In just four months of his second term, Donald Trump has turned the American economy into a minefield of uncertainty. A minor GDP contraction was all it took to send markets reeling, but this is no temporary blip—it’s the hallmark of a deeper, more sinister agenda. Trump’s erratic tariffs and economic belligerence are reviving an old plague: regime uncertainty.
Coined by economist Robert Higgs, “regime uncertainty” describes the paralysis that descends when business owners, investors, and entrepreneurs no longer trust that their property, plans, or futures are safe from arbitrary government interference. Trump’s America is no longer a land of opportunity—it’s a landscape of fear.
Let’s not romanticize the past. Franklin D. Roosevelt’s original New Deal was a constitutional earthquake. Congress handed the executive branch sweeping powers, birthing economic monsters like the National Industrial Recovery Act. What we got was centralized planning, confiscatory taxes, and a chilling contempt for the private sector.
Fast-forward to today, and Trump is taking a page right out of FDR’s authoritarian handbook—minus the decorum. His regime is churning out executive orders and trade disruptions at breakneck speed. And just like FDR’s “Second New Deal,” the business community is being vilified, intimidated, and ultimately frozen in place.
Don’t take my word for it. Trump himself scoffs at economic expectations. His infamous “two dolls” comment mocked consumers paying more because of his tariffs—this is the language of a man drunk on power, not policy.
When business owners no longer trust the rules of the game, they stop playing. That’s regime uncertainty in action.
As Higgs noted in his seminal 1997 paper, it wasn’t just New Deal rhetoric that spooked investors—it was the policies, the seizures, the anti-business legislation, and the demagogic posturing that made long-term planning impossible. Roosevelt declared war on the “economic royalists.” Trump, too, has waged war—not on the elites he pretends to hate, but on the productive class: small businesses, investors, entrepreneurs, and working Americans who depend on a stable economic environment.
His administration doesn’t listen to economists, planners, or business leaders.
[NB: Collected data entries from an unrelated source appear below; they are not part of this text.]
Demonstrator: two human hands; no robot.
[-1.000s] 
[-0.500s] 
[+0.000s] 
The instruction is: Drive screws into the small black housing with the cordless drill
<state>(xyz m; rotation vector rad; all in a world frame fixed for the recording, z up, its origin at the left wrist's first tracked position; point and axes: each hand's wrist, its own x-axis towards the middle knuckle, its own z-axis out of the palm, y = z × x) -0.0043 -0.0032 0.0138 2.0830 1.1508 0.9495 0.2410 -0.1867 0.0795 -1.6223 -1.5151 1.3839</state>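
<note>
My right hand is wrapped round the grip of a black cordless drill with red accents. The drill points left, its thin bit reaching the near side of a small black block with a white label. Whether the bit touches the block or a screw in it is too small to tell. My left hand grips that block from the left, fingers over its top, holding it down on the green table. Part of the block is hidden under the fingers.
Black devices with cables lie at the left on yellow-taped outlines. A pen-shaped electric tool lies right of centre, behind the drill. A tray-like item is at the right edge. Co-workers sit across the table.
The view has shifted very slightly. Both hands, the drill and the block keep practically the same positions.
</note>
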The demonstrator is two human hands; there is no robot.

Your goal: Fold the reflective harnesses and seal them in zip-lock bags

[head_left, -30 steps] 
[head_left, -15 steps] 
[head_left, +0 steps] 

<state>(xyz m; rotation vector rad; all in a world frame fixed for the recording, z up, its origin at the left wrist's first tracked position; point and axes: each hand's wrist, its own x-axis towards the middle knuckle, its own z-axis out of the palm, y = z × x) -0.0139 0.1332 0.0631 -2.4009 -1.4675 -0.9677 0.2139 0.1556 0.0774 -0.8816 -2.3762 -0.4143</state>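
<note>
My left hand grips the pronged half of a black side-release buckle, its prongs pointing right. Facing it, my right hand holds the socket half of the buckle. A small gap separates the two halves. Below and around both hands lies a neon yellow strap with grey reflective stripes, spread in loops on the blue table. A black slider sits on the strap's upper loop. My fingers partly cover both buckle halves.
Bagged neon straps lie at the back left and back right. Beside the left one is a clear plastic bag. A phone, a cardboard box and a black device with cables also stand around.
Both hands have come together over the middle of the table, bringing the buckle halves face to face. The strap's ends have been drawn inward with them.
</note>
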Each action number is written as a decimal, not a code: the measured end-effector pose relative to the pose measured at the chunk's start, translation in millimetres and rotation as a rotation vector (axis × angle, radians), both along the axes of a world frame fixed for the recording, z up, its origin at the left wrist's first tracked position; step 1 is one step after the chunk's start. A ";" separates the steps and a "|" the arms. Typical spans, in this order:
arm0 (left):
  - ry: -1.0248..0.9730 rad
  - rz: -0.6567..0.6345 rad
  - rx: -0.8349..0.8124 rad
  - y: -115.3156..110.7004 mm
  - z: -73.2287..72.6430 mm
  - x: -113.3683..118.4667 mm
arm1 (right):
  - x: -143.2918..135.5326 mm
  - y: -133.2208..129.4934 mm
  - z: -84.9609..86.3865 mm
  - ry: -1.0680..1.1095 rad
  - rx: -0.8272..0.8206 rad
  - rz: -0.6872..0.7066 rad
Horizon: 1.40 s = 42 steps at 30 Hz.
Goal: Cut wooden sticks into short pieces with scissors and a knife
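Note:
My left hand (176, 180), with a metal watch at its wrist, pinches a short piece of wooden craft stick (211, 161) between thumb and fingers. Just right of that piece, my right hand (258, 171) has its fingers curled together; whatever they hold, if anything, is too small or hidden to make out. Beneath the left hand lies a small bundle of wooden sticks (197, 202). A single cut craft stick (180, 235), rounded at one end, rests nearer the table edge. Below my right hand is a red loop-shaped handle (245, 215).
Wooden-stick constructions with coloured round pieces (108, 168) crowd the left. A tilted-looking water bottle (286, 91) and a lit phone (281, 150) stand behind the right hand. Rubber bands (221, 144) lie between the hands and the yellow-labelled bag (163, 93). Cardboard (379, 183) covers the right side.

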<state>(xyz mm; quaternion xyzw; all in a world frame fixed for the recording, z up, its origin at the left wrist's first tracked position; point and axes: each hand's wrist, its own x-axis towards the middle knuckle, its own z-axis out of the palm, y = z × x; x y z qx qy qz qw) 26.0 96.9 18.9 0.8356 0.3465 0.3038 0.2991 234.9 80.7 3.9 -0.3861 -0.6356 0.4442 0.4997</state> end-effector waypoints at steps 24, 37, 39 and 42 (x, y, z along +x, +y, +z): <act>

It thrives on unpredictability—an economic “fog of war” that punishes those who dare to plan ahead. We’re watching history repeat itself—not as farce, but as financial tyranny.
Modern entrepreneurship relies not on rigid models but on judgment—the gut-level confidence to take risks in a volatile world. But Trump’s regime has transformed the economy into a roulette wheel. Overnight tariff hikes, corporate shaming, and political scapegoating are destroying the very conditions under which business investment thrives.
Ford and GM have stopped issuing earnings forecasts. Airlines, logistics companies, and manufacturers are falling silent, not because they don’t have data—but because they don’t know if Trump will change the rules tomorrow.
This isn’t capitalism. It’s chaos by design.
Trump’s economic “reforms” are not reforms at all—they are punishments. His executive actions don’t liberate markets; they carve out safe zones for cronies while raising the price of doing business for everyone else. His recent pharmaceutical order is a prime example: cloaked in populist concern about drug prices, it’s really a signal to firms—do what we say or brace for state-sanctioned extinction.
This is not a government acting in the national interest. It is a regime enforcing loyalty through economic intimidation.
Here’s the brutal truth: without capital investment, there is no recovery. Without trust in tomorrow, no entrepreneur dares build today. Trump’s erratic decrees and rhetorical assaults have erected invisible barriers between America’s potential and its reality.
We are teetering on the brink—not yet in recession, but slowly suffocating under a fog of fear. A recovery, should it even arrive, will depend not on political showmanship but on private courage. And that courage cannot exist under an economic regime built on suspicion, retaliation, and control.
This is no longer about tariffs. This is about whether the American economy will be ruled by law or by whim—whether free enterprise can survive in a country where the president governs like a king.
Trump’s second-term “New Deal” is not a solution. It’s a sentence.